Un rapido e rado scroscio di pioggia percorse il cortile, tintinnando sui rottami.
— Ma ha ragione? — chiese Josh, chinandosi mentre i goccioloni di pioggia colpivano la parete metallica della baracca. Tese una mano e afferrò l’immortale per un braccio. La sua aura divampò all’istante, scintillando di un acceso color oro arancio, mentre intorno al corpo di Shakespeare si profilava una pallida aura gialla. Il profumo delle arance si mescolò a quello dei limoni e, al contrario di quanto ci si sarebbe potuti aspettare, il risultato fu acido e sgradevole, corrotto dal tanfo dell’immortale.
Dee, più giovane, con il volto privo di rughe, i capelli e la barba scuri, che scrutava in un cristallo enorme, con un giovane Shakespeare dagli occhi sgranati al suo fianco.
Immagini nel cristallo…
Prati verdi e rigogliosi…
Distese di alberi carichi di frutti…
Mari spumeggianti di pesci…
— Ma allora… lei crede che Dee dovrebbe riportare gli Antichi Signori in questo mondo?

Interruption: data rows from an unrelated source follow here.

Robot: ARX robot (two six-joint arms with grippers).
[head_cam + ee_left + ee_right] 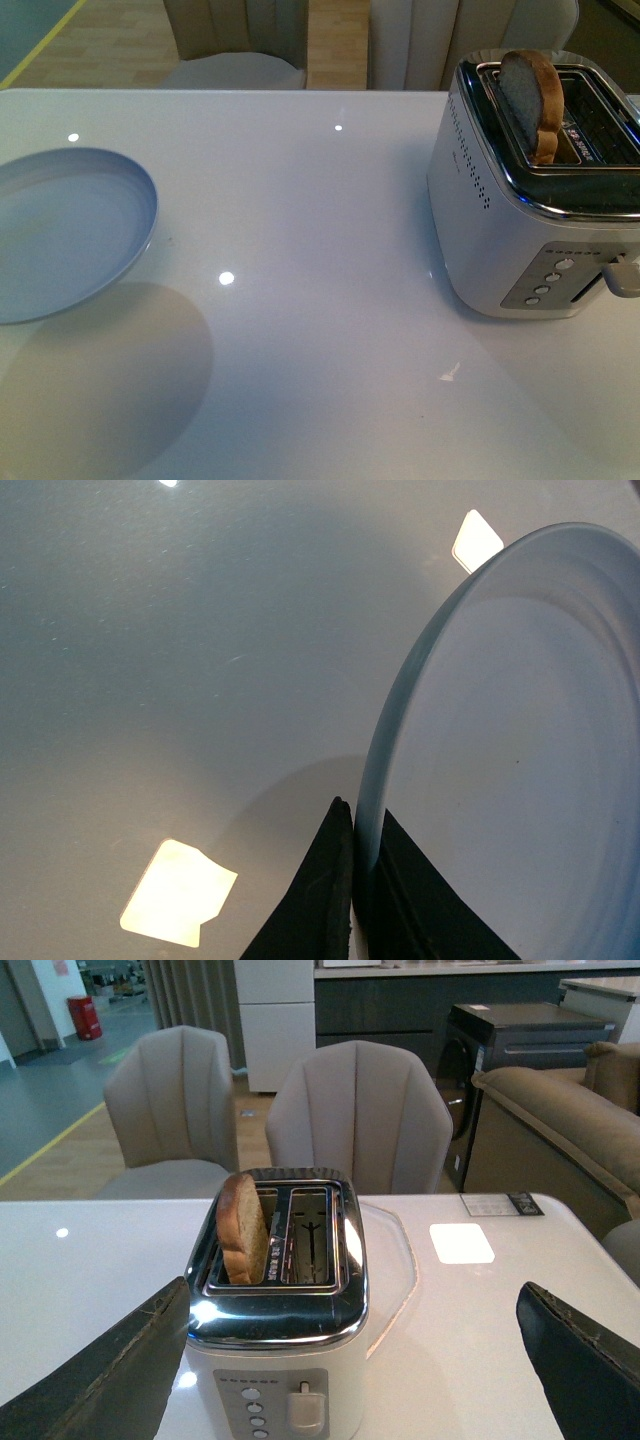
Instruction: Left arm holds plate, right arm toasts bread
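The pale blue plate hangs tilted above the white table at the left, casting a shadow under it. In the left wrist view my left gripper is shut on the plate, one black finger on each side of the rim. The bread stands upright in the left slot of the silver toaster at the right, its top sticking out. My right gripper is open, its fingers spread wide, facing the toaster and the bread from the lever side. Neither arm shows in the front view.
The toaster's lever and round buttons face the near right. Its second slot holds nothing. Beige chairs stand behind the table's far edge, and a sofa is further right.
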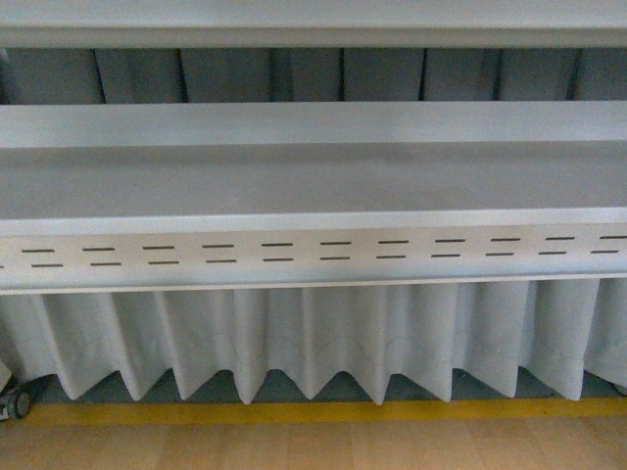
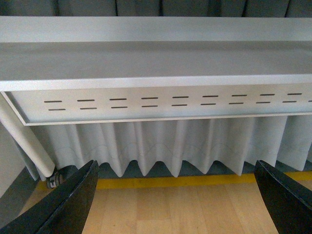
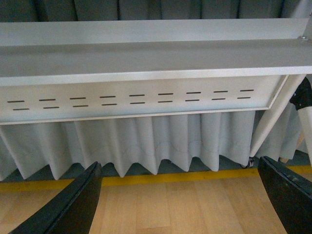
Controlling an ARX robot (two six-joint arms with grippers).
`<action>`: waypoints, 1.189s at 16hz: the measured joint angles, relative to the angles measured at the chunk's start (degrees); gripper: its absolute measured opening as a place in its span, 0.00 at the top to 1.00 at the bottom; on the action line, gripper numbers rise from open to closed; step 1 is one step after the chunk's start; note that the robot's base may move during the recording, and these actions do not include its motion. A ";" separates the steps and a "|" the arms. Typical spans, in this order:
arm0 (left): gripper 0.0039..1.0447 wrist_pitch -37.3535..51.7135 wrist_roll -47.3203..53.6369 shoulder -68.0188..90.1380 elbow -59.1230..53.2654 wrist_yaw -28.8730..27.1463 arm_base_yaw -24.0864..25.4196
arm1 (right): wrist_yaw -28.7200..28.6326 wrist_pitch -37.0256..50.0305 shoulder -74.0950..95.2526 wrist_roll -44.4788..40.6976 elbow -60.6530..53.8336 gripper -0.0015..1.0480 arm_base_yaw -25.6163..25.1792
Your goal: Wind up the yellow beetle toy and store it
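Observation:
The yellow beetle toy is out of view in all three views. My left gripper (image 2: 178, 200) is open, its black fingers (image 2: 63, 202) spread wide over bare wooden surface with nothing between them. My right gripper (image 3: 180, 202) is open too, its black fingers (image 3: 73, 204) far apart above the same light wood, holding nothing. Neither arm shows in the front view.
A grey metal shelf (image 1: 313, 186) with a slotted front panel (image 1: 313, 250) spans the view ahead. A pleated white curtain (image 1: 313, 333) hangs below it. A yellow stripe (image 1: 313, 411) edges the wooden surface (image 1: 313, 446). Slanted white legs (image 2: 27, 141) (image 3: 273, 117) stand at each side.

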 joint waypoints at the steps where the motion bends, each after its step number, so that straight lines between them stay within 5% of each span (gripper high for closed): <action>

William Shakespeare si avviò sulle scale. — Sì — rispose, senza voltarsi. — Le mie ricerche personali mi hanno indotto a credere che potrebbe essere la decisione giusta.
— Perché? — domandarono i gemelli.
Il Bardo si voltò a guardarli. — La maggior parte degli Antichi Signori ha abbandonato la Terra. La Nuova Generazione tratta gli homines come giocattoli e sfrutta il pianeta come campo giochi o campo di battaglia. Ma noi homines siamo i più pericolosi di tutti. Stiamo distruggendo questo mondo. Credo che abbiamo bisogno del ritorno degli Oscuri Signori, affinché salvino la Terra dalla nostra stessa distruzione.
Sbigottiti, i gemelli si guardarono senza sapere più che pesci pigliare. — Ma Nicholas ha detto che gli Oscuri Signori si servono degli uomini come cibo — replicò Josh.
— Alcuni sì, è vero. Ma non tutti loro mangiano la carne; alcuni si nutrono di ricordi e di emozioni. Sembra un piccolo prezzo da pagare per un paradiso senza fame e senza malattie.
— Ma perché avremmo bisogno degli Oscuri Signori? — domandò Sophie. — L’Alchimista, Dee e gli altri immortali non possiedono forse già abbastanza poteri e conoscenze per salvare il mondo?
— Non credo.
— Ma Dee è potente… — cominciò Josh.
— Non chiedetemi nulla di lui; non ho risposte.
— Ma ha trascorso con lui venti anni; deve conoscerlo meglio di chiunque altro — obiettò Sophie.
— Nessuno conosce veramente il Mago. L’ho amato come un padre, come un fratello maggiore. Era tutto ciò che ammiravo, tutto ciò che desideravo essere. — Una singola lacrima comparve sotto le spesse lenti dell’immortale e rotolò lungo la sua guancia. — E lui mi ha tradito e ha ucciso mio figlio.